▸ **WHAT TO WORK ON**: Show all the lines in the data below that include the word "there".

▸ **COLLECTED MATERIAL**:
--------------------------------
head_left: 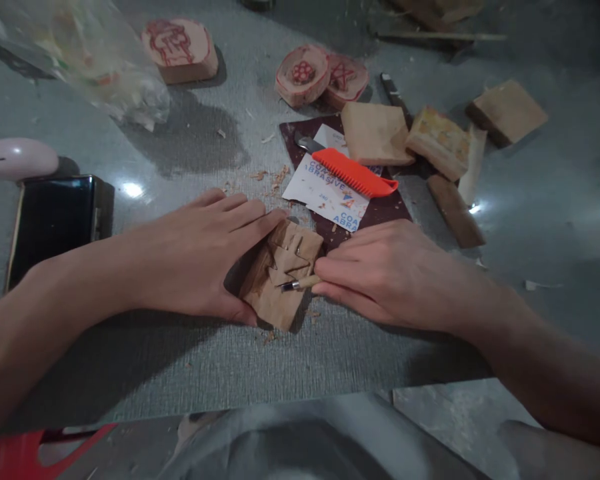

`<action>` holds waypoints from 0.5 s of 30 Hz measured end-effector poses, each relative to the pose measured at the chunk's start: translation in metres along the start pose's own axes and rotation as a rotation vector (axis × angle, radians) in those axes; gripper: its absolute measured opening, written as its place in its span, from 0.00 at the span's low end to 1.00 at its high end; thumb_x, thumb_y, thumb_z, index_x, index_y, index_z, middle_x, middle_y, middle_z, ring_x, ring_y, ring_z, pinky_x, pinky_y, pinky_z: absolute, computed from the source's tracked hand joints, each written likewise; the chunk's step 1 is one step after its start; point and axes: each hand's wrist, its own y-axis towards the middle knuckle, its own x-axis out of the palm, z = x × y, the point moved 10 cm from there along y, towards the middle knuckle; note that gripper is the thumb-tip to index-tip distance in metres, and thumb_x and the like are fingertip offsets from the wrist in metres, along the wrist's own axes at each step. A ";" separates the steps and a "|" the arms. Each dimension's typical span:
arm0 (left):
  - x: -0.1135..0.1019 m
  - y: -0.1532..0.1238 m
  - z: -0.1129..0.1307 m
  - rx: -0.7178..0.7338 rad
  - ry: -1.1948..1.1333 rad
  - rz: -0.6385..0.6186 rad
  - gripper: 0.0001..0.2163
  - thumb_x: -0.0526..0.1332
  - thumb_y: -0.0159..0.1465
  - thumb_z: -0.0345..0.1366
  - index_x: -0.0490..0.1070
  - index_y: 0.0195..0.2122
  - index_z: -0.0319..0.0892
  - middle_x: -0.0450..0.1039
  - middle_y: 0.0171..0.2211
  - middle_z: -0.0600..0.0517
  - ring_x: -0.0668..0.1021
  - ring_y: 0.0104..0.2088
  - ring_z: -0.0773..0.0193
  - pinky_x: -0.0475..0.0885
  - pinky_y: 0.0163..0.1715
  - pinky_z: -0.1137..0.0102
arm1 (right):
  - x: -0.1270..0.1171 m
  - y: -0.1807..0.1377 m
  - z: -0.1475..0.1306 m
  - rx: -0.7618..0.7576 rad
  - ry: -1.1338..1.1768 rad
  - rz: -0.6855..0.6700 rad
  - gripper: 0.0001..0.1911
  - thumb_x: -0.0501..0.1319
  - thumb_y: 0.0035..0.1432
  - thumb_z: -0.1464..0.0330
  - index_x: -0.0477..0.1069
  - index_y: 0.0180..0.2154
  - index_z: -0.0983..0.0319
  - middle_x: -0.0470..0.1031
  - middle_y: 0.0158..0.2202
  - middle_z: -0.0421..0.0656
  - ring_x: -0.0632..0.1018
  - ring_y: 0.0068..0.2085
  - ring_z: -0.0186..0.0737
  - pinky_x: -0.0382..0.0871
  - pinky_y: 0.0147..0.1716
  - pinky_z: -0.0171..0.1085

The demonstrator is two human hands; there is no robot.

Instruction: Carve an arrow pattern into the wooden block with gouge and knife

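Observation:
A small wooden block (pixel 280 277) with a shape carved into its top lies on the grey table (pixel 180 360) in front of me. My left hand (pixel 200 257) lies over the block's left side, fingers flat along its upper edge and thumb at its lower edge, holding it down. My right hand (pixel 385 277) is closed round a thin carving tool (pixel 300 283). The tool's metal tip rests on the carved shape. Wood chips lie around the block.
Behind the block lie a dark board (pixel 380 210) with abrasive paper sheets (pixel 325 193), an orange comb-like tool (pixel 355 173) and several wood blocks (pixel 375 133). Red-marked carved rounds (pixel 303 75) sit farther back. A black box (pixel 55 217) and plastic bag (pixel 90 53) are at left.

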 end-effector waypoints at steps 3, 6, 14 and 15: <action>-0.001 0.001 0.000 0.003 0.020 0.001 0.58 0.71 0.61 0.76 0.65 0.83 0.42 0.80 0.69 0.35 0.81 0.67 0.31 0.71 0.73 0.44 | 0.000 -0.002 0.002 -0.006 0.016 -0.031 0.23 0.52 0.90 0.61 0.70 0.37 0.57 0.76 0.29 0.38 0.70 0.29 0.39 0.50 0.33 0.44; -0.001 0.000 0.000 0.014 0.021 0.010 0.61 0.73 0.60 0.76 0.64 0.83 0.37 0.80 0.70 0.32 0.81 0.68 0.29 0.71 0.74 0.42 | -0.002 -0.004 0.004 0.000 0.009 -0.036 0.23 0.52 0.90 0.61 0.69 0.36 0.57 0.76 0.29 0.38 0.68 0.28 0.40 0.49 0.33 0.44; -0.001 0.000 0.000 -0.006 0.004 0.012 0.62 0.69 0.61 0.78 0.62 0.85 0.37 0.78 0.72 0.31 0.80 0.70 0.27 0.70 0.75 0.41 | -0.004 -0.004 0.002 0.030 -0.016 -0.001 0.24 0.51 0.90 0.60 0.69 0.36 0.56 0.72 0.27 0.36 0.68 0.26 0.39 0.50 0.32 0.44; -0.001 0.000 0.000 -0.003 0.004 0.014 0.63 0.70 0.61 0.78 0.62 0.85 0.36 0.78 0.72 0.31 0.80 0.69 0.27 0.71 0.74 0.41 | -0.003 -0.004 0.001 0.028 -0.015 -0.011 0.24 0.51 0.90 0.60 0.69 0.36 0.57 0.72 0.27 0.36 0.68 0.26 0.39 0.50 0.32 0.44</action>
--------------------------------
▸ **ANSWER AREA**:
`<action>` holds waypoints from 0.5 s of 30 Hz measured end-effector poses, each relative to the pose measured at the chunk's start: translation in metres along the start pose's own axes and rotation as a rotation vector (axis × angle, radians) in those axes; gripper: its absolute measured opening, written as its place in its span, from 0.00 at the span's low end to 1.00 at its high end; thumb_x, thumb_y, thumb_z, index_x, index_y, index_z, middle_x, middle_y, middle_z, ring_x, ring_y, ring_z, pinky_x, pinky_y, pinky_z: absolute, computed from the source's tracked hand joints, each written likewise; the chunk's step 1 is one step after its start; point and axes: each hand's wrist, its own y-axis towards the middle knuckle, its own x-axis out of the palm, z = x × y, the point moved 10 cm from there along y, towards the middle knuckle; note that gripper is the thumb-tip to index-tip distance in metres, and thumb_x and the like are fingertip offsets from the wrist in metres, along the wrist's own axes at each step. A ";" separates the steps and a "|" the arms. Each dimension's typical span:
The demonstrator is two human hands; there is no robot.

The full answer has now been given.